Gaza conflict reignites violence in Syria
4 June 2024
Since fighting began in the Gaza war in October, Syria’s civil war has been pushed even further down the regional agenda, threatening to turn a largely frozen conflict into a forgotten one.
The intensity of the fighting, which entered its 14th year in March, has atrophied into a near stalemate in recent years, with the regime of President Bashar Al Assad controlling around 70% of the country, while a medley of rebel groups, Turkish forces and Kurdish and Arab militias hold a patchwork of territories across the north and east.
However, the battle between Israel and Hamas has threatened to reignite the Syrian war in new ways.

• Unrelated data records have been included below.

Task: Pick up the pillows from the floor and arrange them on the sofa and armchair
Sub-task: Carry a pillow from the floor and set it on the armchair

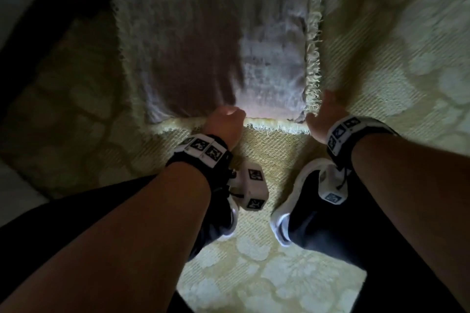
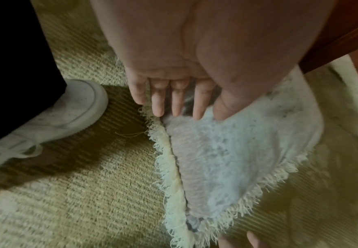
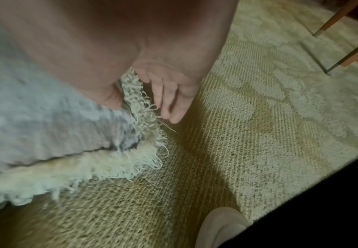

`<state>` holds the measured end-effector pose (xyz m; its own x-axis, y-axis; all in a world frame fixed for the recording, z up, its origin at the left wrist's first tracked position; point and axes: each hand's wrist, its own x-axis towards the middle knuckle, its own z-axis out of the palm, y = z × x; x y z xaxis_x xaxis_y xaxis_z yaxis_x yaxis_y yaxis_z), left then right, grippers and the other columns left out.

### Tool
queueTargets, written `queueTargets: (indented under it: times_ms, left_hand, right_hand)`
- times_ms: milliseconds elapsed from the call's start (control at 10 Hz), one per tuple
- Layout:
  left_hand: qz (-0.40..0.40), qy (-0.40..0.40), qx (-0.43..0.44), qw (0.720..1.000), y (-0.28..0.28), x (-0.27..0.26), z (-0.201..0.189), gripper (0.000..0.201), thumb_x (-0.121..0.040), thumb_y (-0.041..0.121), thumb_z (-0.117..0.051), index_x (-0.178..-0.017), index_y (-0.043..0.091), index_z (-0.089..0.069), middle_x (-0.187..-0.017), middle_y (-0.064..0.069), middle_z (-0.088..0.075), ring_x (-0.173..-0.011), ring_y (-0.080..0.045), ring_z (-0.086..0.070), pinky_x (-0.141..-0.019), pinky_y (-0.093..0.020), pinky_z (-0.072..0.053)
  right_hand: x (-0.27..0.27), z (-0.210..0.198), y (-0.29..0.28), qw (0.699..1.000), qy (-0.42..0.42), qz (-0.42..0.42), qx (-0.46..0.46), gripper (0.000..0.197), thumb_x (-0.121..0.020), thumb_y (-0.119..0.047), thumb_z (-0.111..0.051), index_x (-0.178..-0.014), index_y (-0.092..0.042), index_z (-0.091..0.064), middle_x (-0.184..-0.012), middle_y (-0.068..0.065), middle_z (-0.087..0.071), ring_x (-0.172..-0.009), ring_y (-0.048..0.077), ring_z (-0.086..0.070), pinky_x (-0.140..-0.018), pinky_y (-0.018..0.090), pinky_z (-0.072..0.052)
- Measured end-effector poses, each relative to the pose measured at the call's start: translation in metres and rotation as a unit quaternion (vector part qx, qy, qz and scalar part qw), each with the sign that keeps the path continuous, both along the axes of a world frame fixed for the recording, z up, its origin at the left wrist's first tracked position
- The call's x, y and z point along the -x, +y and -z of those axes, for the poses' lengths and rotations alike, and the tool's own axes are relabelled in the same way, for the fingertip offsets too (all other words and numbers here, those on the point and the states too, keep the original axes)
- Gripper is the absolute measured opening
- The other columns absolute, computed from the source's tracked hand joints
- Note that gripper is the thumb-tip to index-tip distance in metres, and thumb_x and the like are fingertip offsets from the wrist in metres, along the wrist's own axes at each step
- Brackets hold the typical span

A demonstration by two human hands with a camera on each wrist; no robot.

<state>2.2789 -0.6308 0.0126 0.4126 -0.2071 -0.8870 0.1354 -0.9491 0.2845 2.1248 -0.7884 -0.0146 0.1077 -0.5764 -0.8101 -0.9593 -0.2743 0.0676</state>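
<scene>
Pillow point(image 1: 211, 40) flat on the rug point(image 1: 267, 160), grey w/ cream fringe, right in front of the shoes point(image 1: 287, 221). Both hands down at its near edge. Left hand point(image 1: 225, 123) on the near edge, left of middle: thumb on top, fingers point(image 2: 158, 104) straight and close together, tips at the fringe, hooking under the edge. Right hand point(image 1: 324, 117) at the near right corner: thumb pressed on the grey fabric, fingers point(image 3: 169, 104) just past the fringe, loosely bent, narrow. Real grip or not, can't tell. Head view dim, blurry.
</scene>
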Motion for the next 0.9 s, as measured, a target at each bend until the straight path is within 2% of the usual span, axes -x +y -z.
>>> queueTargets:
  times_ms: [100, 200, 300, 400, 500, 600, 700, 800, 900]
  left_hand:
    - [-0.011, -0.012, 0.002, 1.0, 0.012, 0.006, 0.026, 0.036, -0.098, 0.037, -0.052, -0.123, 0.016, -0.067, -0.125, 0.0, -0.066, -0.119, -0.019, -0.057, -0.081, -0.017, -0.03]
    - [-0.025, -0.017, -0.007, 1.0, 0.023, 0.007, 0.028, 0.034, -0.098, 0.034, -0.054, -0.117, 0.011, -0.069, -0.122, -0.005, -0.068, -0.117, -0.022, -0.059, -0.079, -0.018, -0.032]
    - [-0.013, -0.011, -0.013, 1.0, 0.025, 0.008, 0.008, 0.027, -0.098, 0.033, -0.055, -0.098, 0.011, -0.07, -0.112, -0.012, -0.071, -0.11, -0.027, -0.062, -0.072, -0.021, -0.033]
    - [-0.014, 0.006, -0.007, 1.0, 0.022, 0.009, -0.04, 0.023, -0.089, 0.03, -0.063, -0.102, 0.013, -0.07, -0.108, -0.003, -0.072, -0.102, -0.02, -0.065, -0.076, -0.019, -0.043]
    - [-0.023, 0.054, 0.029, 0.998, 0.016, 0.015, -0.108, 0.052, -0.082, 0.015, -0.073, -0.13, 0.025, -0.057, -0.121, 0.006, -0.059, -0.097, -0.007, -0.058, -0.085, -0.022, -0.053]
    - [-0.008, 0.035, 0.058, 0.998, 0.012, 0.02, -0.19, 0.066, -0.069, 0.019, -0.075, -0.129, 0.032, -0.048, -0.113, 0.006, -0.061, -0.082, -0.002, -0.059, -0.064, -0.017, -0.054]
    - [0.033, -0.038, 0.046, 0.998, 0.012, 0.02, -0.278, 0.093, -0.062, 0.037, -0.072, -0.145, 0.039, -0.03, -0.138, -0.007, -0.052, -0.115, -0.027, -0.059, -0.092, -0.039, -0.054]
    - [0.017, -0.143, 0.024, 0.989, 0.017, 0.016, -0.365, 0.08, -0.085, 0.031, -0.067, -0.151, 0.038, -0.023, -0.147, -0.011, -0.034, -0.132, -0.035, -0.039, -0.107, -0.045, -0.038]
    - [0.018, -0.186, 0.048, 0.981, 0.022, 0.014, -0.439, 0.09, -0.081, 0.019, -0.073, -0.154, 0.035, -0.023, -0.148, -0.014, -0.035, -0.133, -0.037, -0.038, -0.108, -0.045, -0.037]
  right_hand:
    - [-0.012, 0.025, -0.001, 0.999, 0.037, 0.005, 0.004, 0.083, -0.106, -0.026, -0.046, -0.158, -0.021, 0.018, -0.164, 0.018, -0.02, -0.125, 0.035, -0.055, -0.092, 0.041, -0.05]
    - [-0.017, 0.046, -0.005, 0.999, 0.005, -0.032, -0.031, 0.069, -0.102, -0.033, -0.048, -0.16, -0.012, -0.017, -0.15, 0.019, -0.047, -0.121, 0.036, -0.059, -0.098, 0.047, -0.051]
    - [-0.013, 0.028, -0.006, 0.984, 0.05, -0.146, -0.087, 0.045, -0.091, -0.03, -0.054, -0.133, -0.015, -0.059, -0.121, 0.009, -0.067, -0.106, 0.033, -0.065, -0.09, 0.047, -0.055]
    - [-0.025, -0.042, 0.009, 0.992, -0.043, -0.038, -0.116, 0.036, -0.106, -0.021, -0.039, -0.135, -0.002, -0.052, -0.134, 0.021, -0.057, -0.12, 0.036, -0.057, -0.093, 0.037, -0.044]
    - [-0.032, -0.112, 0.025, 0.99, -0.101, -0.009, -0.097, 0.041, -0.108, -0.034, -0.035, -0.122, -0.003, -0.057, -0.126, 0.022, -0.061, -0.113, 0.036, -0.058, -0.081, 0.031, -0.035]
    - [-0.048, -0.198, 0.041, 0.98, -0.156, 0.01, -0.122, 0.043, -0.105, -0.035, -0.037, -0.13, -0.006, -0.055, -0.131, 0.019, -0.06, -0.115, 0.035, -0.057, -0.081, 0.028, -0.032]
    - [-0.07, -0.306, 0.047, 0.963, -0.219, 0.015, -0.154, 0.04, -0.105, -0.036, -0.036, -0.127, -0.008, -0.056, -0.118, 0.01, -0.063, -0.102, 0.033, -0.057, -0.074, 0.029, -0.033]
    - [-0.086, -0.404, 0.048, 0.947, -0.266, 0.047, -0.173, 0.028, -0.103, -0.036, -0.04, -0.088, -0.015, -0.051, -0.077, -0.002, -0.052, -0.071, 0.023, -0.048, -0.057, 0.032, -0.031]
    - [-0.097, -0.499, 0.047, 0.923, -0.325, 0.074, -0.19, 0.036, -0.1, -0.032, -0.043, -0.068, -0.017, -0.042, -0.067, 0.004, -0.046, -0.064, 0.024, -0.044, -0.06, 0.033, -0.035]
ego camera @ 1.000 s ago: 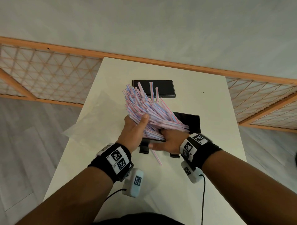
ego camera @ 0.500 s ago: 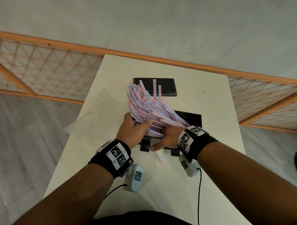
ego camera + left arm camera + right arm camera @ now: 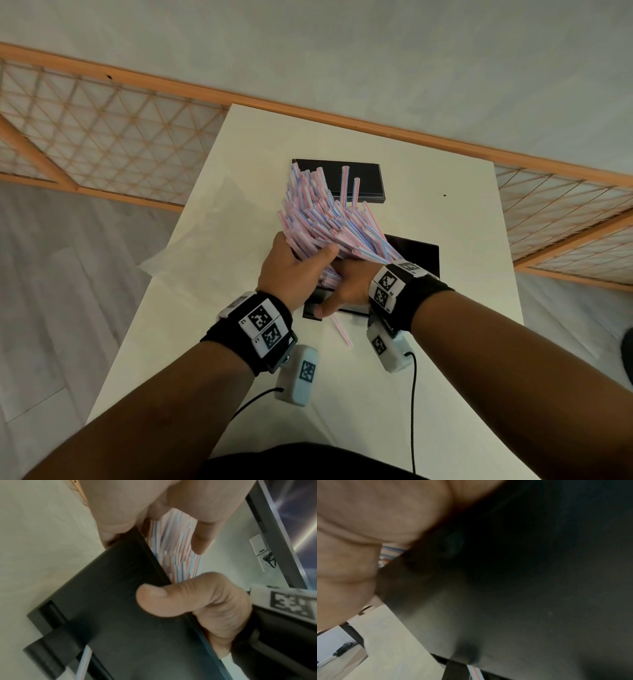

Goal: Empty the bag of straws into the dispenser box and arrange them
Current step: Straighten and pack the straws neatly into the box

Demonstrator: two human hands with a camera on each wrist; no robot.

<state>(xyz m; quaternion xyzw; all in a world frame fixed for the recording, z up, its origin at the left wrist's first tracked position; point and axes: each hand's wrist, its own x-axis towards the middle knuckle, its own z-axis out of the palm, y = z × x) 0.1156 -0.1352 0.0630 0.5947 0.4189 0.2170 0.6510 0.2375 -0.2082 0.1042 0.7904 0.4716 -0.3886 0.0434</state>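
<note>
On the white tabletop (image 3: 428, 342) stands a black box (image 3: 419, 253), with its black lid (image 3: 368, 178) lying farther back and a clear bag (image 3: 212, 236) to the left. A thick bundle of striped straws (image 3: 329, 222) leans out of the box. The left hand (image 3: 291, 270) wraps around the bundle, the right hand (image 3: 346, 287) holds the bundle's base with its thumb over the box's front edge, and one loose straw (image 3: 342, 330) lies in front of the box.

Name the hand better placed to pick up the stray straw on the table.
Right hand: the stray straw lies just below its fingers, in front of the dispenser box. The left hand has its grip on the straw bundle.
</note>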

Assad has been doing his best to avoid getting involved in any regional escalation, but that has not always been easy, with the Israeli attack on the Iranian embassy in Damascus on 1 April, in particular, raising the risk of Syria becoming a battleground.
Over the past decade, there have been numerous Israeli attacks in Syria against the Iranian Islamic Revolutionary Guards Corp’s Al Quds force as well as Tehran-backed militias, but the rate of attacks has increased since the Gaza war broke out.
Expanding violence
In March, the UN’s Independent International Commission of Inquiry on Syria issued a report which said the country has been suffering the worst wave of violence since 2020. “Since October, Syria has seen the largest escalation in fighting in four years,” said commission chairman Paulo Pinheiro at the time. “Syria … desperately needs a ceasefire.”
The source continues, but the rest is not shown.